Assignment: Starting at the first line of the listing below, retype each line up to and including the one that contains "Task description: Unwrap". Leave pictures out.

Dataset extract:
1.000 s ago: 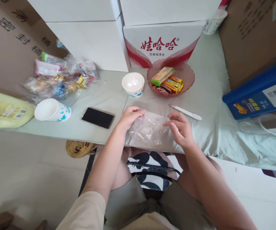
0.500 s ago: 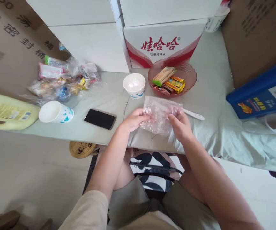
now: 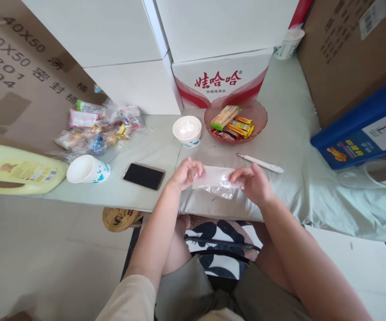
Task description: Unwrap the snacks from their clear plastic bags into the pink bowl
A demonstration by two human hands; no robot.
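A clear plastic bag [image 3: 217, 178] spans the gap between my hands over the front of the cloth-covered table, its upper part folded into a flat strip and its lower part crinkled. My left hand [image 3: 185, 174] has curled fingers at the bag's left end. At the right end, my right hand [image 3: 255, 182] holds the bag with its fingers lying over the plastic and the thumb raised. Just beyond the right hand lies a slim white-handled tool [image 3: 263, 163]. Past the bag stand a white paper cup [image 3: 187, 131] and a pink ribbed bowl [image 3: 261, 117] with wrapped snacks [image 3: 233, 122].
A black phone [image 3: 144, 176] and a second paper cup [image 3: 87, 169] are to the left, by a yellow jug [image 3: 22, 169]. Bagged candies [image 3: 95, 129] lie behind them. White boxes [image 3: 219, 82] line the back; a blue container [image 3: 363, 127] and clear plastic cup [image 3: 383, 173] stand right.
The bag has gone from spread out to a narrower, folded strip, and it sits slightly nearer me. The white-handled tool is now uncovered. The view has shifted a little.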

Solution to this exercise:
1.000 s ago: 
0.500 s ago: 
now: 
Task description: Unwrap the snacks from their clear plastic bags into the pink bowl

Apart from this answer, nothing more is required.